Task instructions:
Produce an exact copy of the first line of the data below and each line after it, please, up to and including the one with "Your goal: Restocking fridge".
--- Data ---
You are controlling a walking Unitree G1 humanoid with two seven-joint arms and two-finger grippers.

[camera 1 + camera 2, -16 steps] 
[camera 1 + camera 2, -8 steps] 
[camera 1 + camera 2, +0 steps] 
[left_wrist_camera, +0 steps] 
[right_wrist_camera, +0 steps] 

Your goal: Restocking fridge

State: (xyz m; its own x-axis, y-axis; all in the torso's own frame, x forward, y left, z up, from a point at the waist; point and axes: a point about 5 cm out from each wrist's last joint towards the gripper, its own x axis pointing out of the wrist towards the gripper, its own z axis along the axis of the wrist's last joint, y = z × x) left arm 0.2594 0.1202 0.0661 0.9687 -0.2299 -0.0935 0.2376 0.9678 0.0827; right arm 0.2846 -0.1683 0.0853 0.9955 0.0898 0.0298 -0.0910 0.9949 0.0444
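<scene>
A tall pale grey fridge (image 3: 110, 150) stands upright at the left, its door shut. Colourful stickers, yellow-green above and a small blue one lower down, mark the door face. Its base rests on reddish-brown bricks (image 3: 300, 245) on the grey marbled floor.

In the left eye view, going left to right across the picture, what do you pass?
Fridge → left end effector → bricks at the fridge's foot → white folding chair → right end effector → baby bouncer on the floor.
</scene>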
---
Response area:
You are controlling a walking Unitree G1 humanoid with two seven-joint arms and two-finger grippers.

[camera 1 + camera 2, -16 steps] 
[camera 1 + camera 2, -8 steps] 
[camera 1 + camera 2, +0 steps] 
[left_wrist_camera, +0 steps] 
[right_wrist_camera, +0 steps] 

Your goal: Restocking fridge

Nothing remains open in this exercise.